If your H1-B employee changes worksites, must you, the employer, file an amended H-1B petition with USCIS? Yesterday USCIS released a new policy memorandum answering this question. By interpreting the April 9, 2015 case Matter of Simeio Solutions, LLC, USCIS is clarifying an employer’s obligations regarding LCAs and amended H1-B petitions. 26 I&N Dec. 542 (AAO 2015). The new guidance is effective immediately.
When a new LCA and Amended or New H1-B Petition are Required
Simeio requires H1-B employers to file an amended or new H-1B petition when an employee moves to a new geographical area, such that a new LCA (Labor Certification Application) is required, because this is a “material change” in the terms and conditions of employment. Once a petitioner files the new H1-B petition, the employee can start working in the new location right away, while the H-1B is pending.
When Nothing Needs to Be Done with USCIS
Some employee’s moves don’t require an amended H1-B petition. If the move is within the same “area of intended employment,” neither a new LCA nor an amended H1-B is required. However, the original LCA must be re-posted in the new work location. Likewise, a “short-term placement” of up to 30 days (and sometimes 60 days, if the employee is still based out of the home worksite) is ok without a new LCA and without an amended petition. Finally, a “non-worksite” location, such as a conference or for employees who don’t spend much time in any location, doesn’t require a new LCA or an amended H1B.
What Employers Must Do
Employees Who Moved before April 9, 2015
For H-1B employees who moved to a new worksite in a new Metropolitan Statistical Area (MSA) prior to April 9, 2015, USCIS generally won’t deny or revoke I-129 petitions for H1-Bs solely based upon a failure to file an amended or new petition regarding that move after July 21, 2015. However, if other USCIS determines that other violations have occurred, USCIS will pursue denials and revocations based on a failure to file an amended petition.
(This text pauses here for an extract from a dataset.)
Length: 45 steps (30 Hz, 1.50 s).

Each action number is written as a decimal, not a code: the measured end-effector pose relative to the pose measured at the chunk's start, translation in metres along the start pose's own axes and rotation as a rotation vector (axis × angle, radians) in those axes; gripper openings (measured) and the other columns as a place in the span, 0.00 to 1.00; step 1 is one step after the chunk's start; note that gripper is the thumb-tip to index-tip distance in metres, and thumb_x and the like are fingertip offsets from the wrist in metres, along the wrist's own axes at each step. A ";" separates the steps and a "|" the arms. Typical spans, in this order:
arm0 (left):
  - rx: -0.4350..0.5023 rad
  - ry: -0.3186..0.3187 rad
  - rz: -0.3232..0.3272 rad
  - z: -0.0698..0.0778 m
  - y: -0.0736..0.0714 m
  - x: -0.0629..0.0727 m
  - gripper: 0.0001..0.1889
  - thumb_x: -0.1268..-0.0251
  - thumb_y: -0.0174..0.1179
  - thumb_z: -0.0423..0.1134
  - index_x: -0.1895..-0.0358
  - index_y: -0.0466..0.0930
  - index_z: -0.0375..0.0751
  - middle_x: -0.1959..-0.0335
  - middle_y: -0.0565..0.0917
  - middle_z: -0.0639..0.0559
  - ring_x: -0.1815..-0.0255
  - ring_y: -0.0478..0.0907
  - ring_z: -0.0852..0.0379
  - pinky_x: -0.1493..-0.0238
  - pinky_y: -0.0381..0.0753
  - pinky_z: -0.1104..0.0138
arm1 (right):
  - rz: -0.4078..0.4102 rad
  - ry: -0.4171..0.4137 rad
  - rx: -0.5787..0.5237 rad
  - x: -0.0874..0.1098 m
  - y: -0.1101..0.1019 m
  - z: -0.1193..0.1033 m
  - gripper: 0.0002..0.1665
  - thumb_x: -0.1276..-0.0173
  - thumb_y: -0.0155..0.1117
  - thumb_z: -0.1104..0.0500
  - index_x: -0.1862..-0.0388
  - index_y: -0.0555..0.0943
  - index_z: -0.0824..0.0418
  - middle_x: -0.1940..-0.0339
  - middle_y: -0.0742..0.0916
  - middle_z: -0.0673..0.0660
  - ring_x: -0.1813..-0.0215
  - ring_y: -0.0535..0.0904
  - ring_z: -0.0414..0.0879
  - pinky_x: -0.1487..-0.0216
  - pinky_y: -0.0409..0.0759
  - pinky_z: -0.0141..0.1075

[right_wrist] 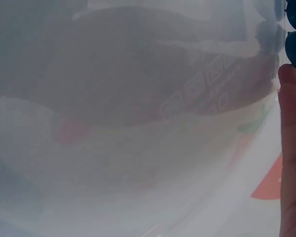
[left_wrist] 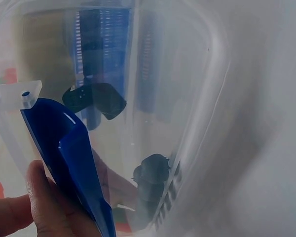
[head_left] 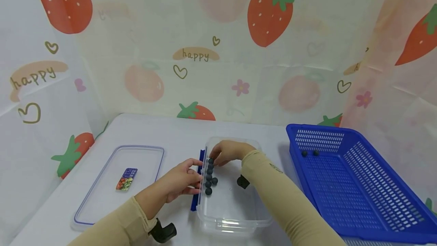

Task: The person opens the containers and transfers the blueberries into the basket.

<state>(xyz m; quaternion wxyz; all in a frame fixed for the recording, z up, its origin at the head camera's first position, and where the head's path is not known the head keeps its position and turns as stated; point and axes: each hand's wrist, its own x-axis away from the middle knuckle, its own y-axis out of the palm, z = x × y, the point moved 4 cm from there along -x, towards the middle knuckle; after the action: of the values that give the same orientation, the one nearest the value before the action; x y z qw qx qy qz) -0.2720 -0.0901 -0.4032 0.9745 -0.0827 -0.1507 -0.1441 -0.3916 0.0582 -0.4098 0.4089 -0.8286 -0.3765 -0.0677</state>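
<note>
Dark blueberries (head_left: 209, 178) form a row along the left wall inside a clear plastic box (head_left: 235, 210), with one blueberry (head_left: 214, 181) just right of the row. My right hand (head_left: 230, 152) reaches into the box and pinches the blueberry (head_left: 211, 160) at the row's far end; in the right wrist view a finger (right_wrist: 292, 113) meets a berry. Outside the box, my left hand (head_left: 182, 179) has its fingers spread and touching the left side at the blue latch (head_left: 194, 202). Close up, the left wrist view shows fingers (left_wrist: 39, 197) against that latch.
Right of the box stands a blue perforated basket (head_left: 314, 200) with two blueberries (head_left: 310, 153) at its far end. To the left lies a clear lid (head_left: 99, 200) with a blue seal and a small printed card (head_left: 126, 179) on it. A strawberry-printed cloth (head_left: 153, 29) hangs behind.
</note>
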 end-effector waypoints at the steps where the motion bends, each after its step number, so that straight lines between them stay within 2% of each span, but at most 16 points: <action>1: 0.002 0.002 -0.001 0.000 0.000 0.000 0.23 0.36 0.53 0.32 0.38 0.62 0.46 0.64 0.75 0.41 0.67 0.76 0.52 0.64 0.82 0.64 | -0.001 -0.006 0.001 0.000 0.000 0.000 0.15 0.41 0.63 0.64 0.53 0.81 0.60 0.58 0.83 0.52 0.57 0.79 0.43 0.53 0.79 0.34; 7: 0.006 0.013 -0.010 0.000 0.000 0.001 0.23 0.36 0.53 0.32 0.38 0.62 0.45 0.65 0.75 0.42 0.67 0.76 0.52 0.64 0.82 0.64 | 0.007 -0.054 -0.035 0.000 -0.006 0.001 0.14 0.42 0.64 0.64 0.55 0.81 0.59 0.58 0.83 0.51 0.58 0.80 0.43 0.55 0.80 0.34; 15: 0.001 0.011 -0.010 0.001 0.000 0.002 0.23 0.36 0.53 0.31 0.38 0.61 0.44 0.66 0.75 0.42 0.68 0.77 0.52 0.65 0.82 0.65 | 0.051 -0.095 -0.192 -0.006 -0.016 0.004 0.10 0.44 0.67 0.63 0.61 0.82 0.58 0.61 0.83 0.55 0.57 0.82 0.49 0.56 0.81 0.36; 25: 0.002 0.010 0.001 0.003 0.001 0.002 0.24 0.37 0.54 0.31 0.38 0.61 0.44 0.66 0.75 0.42 0.68 0.76 0.53 0.66 0.82 0.65 | 0.057 -0.110 -0.202 -0.002 -0.016 -0.007 0.06 0.39 0.62 0.65 0.63 0.79 0.64 0.64 0.84 0.57 0.61 0.83 0.48 0.59 0.82 0.36; 29: 0.001 0.005 0.001 0.002 0.000 0.001 0.24 0.37 0.53 0.31 0.38 0.61 0.44 0.66 0.75 0.42 0.68 0.76 0.53 0.65 0.82 0.65 | 0.060 -0.136 -0.201 0.001 -0.020 -0.009 0.05 0.39 0.62 0.65 0.64 0.78 0.64 0.65 0.84 0.58 0.59 0.83 0.52 0.59 0.82 0.36; 34: -0.004 -0.001 0.002 0.001 -0.001 0.001 0.24 0.37 0.53 0.32 0.38 0.61 0.44 0.66 0.75 0.42 0.68 0.76 0.52 0.65 0.82 0.64 | 0.059 -0.204 -0.244 0.010 -0.031 -0.014 0.05 0.38 0.61 0.65 0.64 0.77 0.64 0.64 0.85 0.59 0.54 0.80 0.58 0.57 0.81 0.38; 38: -0.008 -0.004 0.003 0.000 -0.001 0.001 0.23 0.36 0.54 0.32 0.38 0.61 0.45 0.65 0.75 0.42 0.68 0.77 0.52 0.65 0.82 0.64 | 0.062 -0.236 -0.241 0.020 -0.043 -0.019 0.05 0.38 0.61 0.65 0.63 0.76 0.65 0.63 0.85 0.59 0.53 0.81 0.57 0.56 0.81 0.39; 45: -0.008 0.000 0.004 0.002 0.000 0.001 0.24 0.37 0.54 0.32 0.38 0.61 0.45 0.65 0.75 0.42 0.68 0.77 0.52 0.65 0.82 0.65 | 0.108 -0.272 -0.214 0.052 -0.078 -0.026 0.06 0.37 0.60 0.65 0.62 0.75 0.65 0.62 0.84 0.60 0.53 0.80 0.58 0.54 0.80 0.40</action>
<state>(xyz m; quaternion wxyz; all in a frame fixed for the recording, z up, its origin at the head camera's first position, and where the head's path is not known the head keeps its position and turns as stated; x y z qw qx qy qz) -0.2714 -0.0898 -0.4014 0.9745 -0.0871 -0.1499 -0.1428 -0.4024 0.0986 -0.3223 0.2669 -0.8878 -0.3739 0.0272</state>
However, if you have already received a notice of intent to revoke, revocation, request for evidence, notice of intent to deny, or denial before July 21, 2015, it will still remain in effect.
Safe Harbor for Moves Prior to April 9, 2015
If an employer, in his or her discretion, wants to file an amended or new petition to request a change in the worksite for a move that happened before April 9, 2015, there is a safe harbor period for the employer to file before January 15, 2016. USCIS will consider these filings “timely.”
When Employees Moved Between April 9 and August 19, 2015
If an employee’s worksite changed to a new Metropolitan Statistical Area between April 9, 2015 and August 19, 2015, a new LCA is required and the employer must file a new or amended petition with USCIS prior to January 15, 2016. If the employer fails to do so, the employer will be out of compliance and subject to adverse action by USCIS. Likewise, the employee will fail to maintain nonimmigrant status and be subject to adverse action, such as a notice of intent to revoke.
When Employees Change Worksites After August 19, 2015
Employers must always file a new LCA and an amended or new H1-B I-129 petition for any employee moving to a new worksite in a new Metropolitan Statistical Area prior to the employee’s start at the new worksite. Once it is filed and pending the employee may begin working in the new location.